▶ [Required action] Retype the data below, every word of it, exactly.

▶ [Collected data]

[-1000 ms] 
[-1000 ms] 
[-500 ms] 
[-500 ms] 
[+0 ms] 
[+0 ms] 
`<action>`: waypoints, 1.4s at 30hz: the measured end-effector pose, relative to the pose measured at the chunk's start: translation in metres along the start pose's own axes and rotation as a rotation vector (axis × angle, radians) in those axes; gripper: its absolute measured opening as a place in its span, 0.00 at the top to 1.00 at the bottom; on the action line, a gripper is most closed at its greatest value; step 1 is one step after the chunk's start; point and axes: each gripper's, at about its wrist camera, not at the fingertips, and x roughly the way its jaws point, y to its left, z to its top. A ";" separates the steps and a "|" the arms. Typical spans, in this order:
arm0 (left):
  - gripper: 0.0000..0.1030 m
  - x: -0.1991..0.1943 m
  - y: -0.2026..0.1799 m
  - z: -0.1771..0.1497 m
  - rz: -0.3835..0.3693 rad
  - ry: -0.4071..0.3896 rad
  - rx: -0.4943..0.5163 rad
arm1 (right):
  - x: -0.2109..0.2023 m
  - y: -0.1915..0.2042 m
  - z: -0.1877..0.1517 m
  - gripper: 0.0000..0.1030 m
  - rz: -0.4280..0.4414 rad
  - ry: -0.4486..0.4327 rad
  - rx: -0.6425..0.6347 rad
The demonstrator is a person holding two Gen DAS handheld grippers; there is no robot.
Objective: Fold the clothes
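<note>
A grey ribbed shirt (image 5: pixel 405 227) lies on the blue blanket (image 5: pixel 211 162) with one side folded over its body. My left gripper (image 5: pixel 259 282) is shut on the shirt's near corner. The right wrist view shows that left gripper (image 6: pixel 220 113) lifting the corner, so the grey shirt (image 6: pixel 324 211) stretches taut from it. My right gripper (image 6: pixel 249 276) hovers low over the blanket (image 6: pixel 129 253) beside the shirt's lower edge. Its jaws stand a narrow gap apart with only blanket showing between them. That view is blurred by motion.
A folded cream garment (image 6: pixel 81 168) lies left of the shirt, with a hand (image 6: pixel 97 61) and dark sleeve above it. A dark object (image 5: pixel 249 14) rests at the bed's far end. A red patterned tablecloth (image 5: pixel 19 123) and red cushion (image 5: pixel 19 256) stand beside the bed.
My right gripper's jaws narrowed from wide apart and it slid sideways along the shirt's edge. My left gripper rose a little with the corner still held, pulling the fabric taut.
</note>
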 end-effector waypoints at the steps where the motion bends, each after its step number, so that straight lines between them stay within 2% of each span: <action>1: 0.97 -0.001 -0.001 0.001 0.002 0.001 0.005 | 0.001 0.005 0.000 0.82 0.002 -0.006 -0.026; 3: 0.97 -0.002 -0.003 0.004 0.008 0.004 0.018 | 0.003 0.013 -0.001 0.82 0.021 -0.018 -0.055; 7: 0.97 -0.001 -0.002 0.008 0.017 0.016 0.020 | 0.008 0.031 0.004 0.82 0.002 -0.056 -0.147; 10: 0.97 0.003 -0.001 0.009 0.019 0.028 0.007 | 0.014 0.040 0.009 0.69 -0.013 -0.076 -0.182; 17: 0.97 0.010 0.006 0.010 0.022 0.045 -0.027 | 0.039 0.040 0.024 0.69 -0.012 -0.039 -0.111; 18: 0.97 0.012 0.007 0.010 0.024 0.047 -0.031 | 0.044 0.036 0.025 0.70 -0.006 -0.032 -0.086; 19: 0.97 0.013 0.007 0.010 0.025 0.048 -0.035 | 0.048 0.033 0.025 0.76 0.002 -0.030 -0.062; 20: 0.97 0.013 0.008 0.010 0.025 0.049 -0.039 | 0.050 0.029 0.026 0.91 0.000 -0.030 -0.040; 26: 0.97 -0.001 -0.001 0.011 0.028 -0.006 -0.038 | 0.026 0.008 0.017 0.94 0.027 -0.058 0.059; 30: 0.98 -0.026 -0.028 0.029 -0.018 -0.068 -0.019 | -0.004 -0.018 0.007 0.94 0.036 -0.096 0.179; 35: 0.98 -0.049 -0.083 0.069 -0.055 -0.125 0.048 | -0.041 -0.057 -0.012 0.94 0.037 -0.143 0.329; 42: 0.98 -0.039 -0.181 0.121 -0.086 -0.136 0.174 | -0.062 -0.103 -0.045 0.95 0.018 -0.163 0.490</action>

▶ [Output]
[-1000 ms] 
[-1000 ms] 
[-500 ms] 
[-500 ms] 
[+0 ms] 
[+0 ms] 
`<action>`: waypoints, 1.4s at 30hz: the measured end-effector pose, relative to the pose measured at the chunk's start: translation in metres along the start pose's own axes and rotation as a rotation vector (axis × angle, radians) in those axes; gripper: its absolute measured opening as a place in its span, 0.00 at the top to 1.00 at the bottom; on the action line, a gripper is most closed at its greatest value; step 1 is one step after the chunk's start; point and axes: each gripper's, at about its wrist camera, not at the fingertips, and x roughly the way its jaws point, y to its left, z to its top. A ";" separates the steps and a "|" the arms. Typical spans, in this order:
arm0 (left):
  - gripper: 0.0000..0.1030 m
  - x: -0.1991..0.1943 m
  - y: -0.2026..0.1799 m
  - z: -0.1771..0.1497 m
  - rz: -0.3835..0.3693 rad
  - ry: -0.4071..0.3896 rad
  - rx: -0.4943..0.5163 rad
arm1 (right):
  - x: -0.2109..0.2023 m
  - y: -0.1915..0.2042 m
  - z: -0.1877..0.1517 m
  - gripper: 0.0000..0.1030 m
  - rz: -0.4280..0.4414 rad
  - ry: -0.4486..0.4327 rad
  - rx: -0.6425..0.6347 rad
The demonstrator is a person holding two Gen DAS handheld grippers; there is no robot.
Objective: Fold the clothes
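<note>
A grey ribbed shirt (image 5: pixel 405 227) lies on the blue blanket (image 5: pixel 211 162) with one side folded over its body. My left gripper (image 5: pixel 259 282) is shut on the shirt's near corner. The right wrist view shows that left gripper (image 6: pixel 220 113) lifting the corner, so the grey shirt (image 6: pixel 324 211) stretches taut from it. My right gripper (image 6: pixel 249 276) hovers low over the blanket (image 6: pixel 129 253) beside the shirt's lower edge. Its jaws stand a narrow gap apart with only blanket showing between them. That view is blurred by motion.
A folded cream garment (image 6: pixel 81 168) lies left of the shirt, with a hand (image 6: pixel 97 61) and dark sleeve above it. A dark object (image 5: pixel 249 14) rests at the bed's far end. A red patterned tablecloth (image 5: pixel 19 123) and red cushion (image 5: pixel 19 256) stand beside the bed.
My right gripper's jaws narrowed from wide apart and it slid sideways along the shirt's edge. My left gripper rose a little with the corner still held, pulling the fabric taut.
</note>
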 end-effector waypoints at the steps where the motion bends, each after its step number, so that straight lines between them stay within 2% of each span: <action>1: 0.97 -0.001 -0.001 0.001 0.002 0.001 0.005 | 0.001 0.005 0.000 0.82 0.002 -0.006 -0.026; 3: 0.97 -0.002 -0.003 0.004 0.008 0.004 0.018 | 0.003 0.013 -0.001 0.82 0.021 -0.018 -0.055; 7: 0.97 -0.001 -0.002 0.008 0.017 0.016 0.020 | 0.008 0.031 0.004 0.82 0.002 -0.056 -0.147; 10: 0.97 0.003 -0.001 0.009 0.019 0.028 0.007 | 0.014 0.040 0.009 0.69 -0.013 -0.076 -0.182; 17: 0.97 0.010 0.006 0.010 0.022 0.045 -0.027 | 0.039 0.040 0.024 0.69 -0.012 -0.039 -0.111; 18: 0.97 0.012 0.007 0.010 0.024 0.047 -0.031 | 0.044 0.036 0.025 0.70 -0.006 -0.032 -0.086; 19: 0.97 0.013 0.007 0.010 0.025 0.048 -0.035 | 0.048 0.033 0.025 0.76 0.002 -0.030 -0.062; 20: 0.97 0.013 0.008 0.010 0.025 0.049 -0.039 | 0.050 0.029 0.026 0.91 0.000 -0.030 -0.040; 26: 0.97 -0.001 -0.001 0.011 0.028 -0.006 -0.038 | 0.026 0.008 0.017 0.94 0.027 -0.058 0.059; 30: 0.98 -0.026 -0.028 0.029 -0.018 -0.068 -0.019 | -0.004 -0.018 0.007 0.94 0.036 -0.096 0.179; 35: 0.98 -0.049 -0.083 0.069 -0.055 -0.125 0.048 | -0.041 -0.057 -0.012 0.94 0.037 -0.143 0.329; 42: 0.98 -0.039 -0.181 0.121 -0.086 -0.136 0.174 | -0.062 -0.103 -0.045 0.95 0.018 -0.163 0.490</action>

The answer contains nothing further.